Clearly mamacat didn’t feel like Ms. Nagy made a strong enough case for her own guilt.  Sure she claims she divorced frivolously, but you simply can’t take her word on it.  But this might just be a fluke.  Surely others are willing to take Ms. Nagy’s heartfelt confession at face value.  Lets see what Huffpo commenter StuntHunt had to say:

It wasn’t the perfect relationship. It just looked that way on paper. There’s a yin and yang to every “successful” relationship. You can’t fake that.

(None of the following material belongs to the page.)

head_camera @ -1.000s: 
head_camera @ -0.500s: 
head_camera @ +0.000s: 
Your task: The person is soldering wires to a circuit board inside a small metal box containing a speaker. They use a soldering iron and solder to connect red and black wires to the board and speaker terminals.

Next up is mamacat again with some follow up thoughts.  While she is certain the marriage wasn’t salvageable, she hopes that in the future this marriage might be salvageable:

Perhaps, with a really good therapist, it would someday be possible for them to reunite. I assume that at some point they felt mutual respect, admiration, and love.

Next up are the thoughts of Imhappy.  No word on whether she is buying Ms. Nagy’s suspect confession or not, but she helpfully reminds us never to judge those who divorce even if they tell us they didn’t have a good reason:

Everyone has been so harsh on Jennifer. It’s impossible to judge her heart unless one has walked in her shoes. Marriage is such a convoluted matter that it is really such an injustice to cast a stone at Jennifer for having decided the way she did.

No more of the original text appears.